Lo único que falta es que el Ministerio publique una app oficial: “Fume usted aquí”, con un mapa de rincones autorizados, con un avisador que se active cuando encendamos un cigarro en una zona de exclusión y un cronómetro para no pasarse de la calada reglamentaria (que también podrán intervenir). Será el manual del fumador urbano, que además de calcular metros tendrá que aprender a optimizar la nube: menos humo, más rentabilidad.
No se libra nadie: ni cigarrillos electrónicos, ni vapers, ni bolsitas de nicotina con sabor a gominola. A los jóvenes, por si acaso, no solo se les prohibirá comprar, sino también fumar: una redundancia que convierte en sancionable lo que ya era absurdo, como multar a un niño por pilotar un avión de papel en espacio aéreo restringido.

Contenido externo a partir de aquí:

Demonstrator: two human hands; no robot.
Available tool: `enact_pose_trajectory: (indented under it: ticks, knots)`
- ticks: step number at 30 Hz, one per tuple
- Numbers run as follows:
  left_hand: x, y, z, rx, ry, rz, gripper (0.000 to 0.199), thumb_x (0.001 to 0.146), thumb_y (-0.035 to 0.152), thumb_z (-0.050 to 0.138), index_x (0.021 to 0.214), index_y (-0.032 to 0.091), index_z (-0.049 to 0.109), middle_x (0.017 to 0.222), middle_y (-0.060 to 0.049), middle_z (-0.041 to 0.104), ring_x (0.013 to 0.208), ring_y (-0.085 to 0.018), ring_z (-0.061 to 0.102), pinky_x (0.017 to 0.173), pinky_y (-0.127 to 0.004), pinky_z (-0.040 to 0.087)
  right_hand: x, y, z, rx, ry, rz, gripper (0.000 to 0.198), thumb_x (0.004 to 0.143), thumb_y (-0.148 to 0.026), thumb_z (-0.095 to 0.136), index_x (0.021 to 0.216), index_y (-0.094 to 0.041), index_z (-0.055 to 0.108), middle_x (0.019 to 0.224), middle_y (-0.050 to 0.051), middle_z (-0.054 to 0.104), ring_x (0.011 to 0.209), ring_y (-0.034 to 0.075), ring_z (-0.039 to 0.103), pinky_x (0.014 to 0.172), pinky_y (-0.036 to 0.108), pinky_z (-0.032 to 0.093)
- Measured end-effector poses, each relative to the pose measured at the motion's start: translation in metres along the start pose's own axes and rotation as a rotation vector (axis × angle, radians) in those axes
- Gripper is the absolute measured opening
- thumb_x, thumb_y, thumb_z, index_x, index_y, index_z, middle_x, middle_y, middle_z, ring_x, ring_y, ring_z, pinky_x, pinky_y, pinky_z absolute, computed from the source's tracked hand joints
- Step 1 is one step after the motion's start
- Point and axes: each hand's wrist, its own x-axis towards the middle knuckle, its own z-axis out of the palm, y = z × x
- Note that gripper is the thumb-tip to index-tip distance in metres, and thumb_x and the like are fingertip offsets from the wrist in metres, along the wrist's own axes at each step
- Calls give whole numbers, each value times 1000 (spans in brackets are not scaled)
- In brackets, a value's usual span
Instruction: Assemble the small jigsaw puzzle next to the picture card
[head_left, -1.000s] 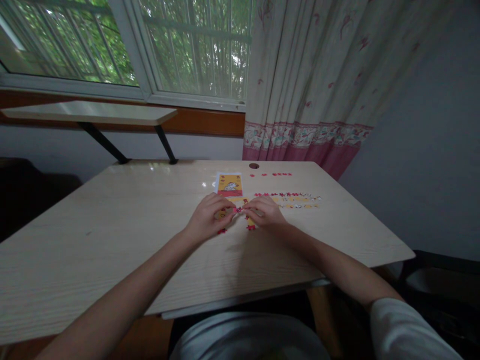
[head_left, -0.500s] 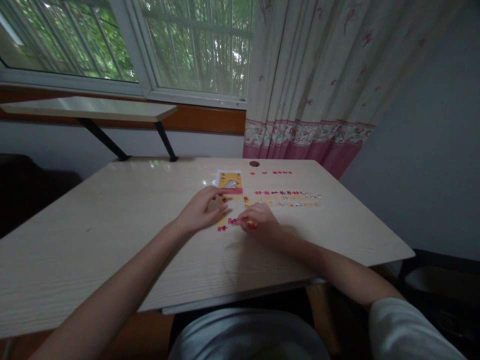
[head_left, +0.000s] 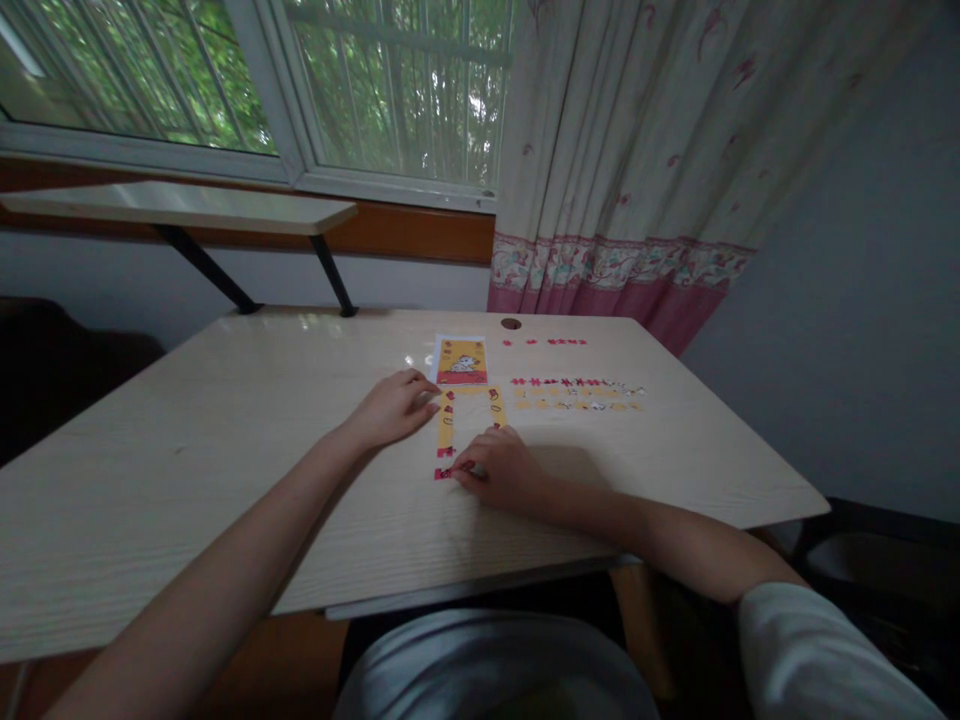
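A partly joined jigsaw puzzle border (head_left: 446,430), yellow with red at its lower left, lies on the table in front of me. My right hand (head_left: 502,468) pinches a red jigsaw puzzle piece (head_left: 441,474) just below the border's lower left corner, with a small gap showing between them. Part of the border's right side is hidden behind this hand. My left hand (head_left: 394,408) rests at the upper left of the border, thumb and fingers apart, fingertips by its edge. Behind the border lies a picture card (head_left: 463,362) showing a white animal on yellow and red.
Rows of loose puzzle pieces (head_left: 577,394) lie to the right, with several red pieces (head_left: 566,342) farther back. A round hole (head_left: 511,324) is in the table (head_left: 300,520) near its back edge. A raised shelf (head_left: 225,205) stands at the back left.
My right hand has moved left and toward me with the red puzzle piece, to below the border's lower left corner. My left hand has drawn slightly left, uncovering the border's left side.
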Motion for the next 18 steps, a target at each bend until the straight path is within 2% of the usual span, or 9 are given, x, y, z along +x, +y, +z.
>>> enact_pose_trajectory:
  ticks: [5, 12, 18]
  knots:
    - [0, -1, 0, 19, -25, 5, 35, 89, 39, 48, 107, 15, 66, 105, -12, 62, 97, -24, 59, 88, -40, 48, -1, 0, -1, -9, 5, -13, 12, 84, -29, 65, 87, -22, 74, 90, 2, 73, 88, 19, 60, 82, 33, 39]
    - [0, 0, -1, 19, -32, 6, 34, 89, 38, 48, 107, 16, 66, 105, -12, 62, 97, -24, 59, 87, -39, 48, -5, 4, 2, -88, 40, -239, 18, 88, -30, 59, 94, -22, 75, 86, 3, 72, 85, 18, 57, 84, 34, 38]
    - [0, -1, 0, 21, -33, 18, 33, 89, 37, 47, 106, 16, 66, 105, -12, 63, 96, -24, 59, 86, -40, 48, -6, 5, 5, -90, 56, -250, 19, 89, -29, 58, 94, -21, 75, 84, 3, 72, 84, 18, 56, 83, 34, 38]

Las terrazas se poblarán de silencios largos que antes se llenaban con caladas y que ahora exigirán talento conversador.
Al final, uno llega a la conclusión de que la política actual se parece a un campeonato improvisado de salto de longitud: de los 2 metros del COVID a los 15 del tabaco… quién sabe si mañana nos exigirán 20 para un gin-tonic o 30 para un plato alpujarreño. Eso sí, sin fumar. Menos mal que el jamón (serrano, claro) todavía no necesita distancia de seguridad.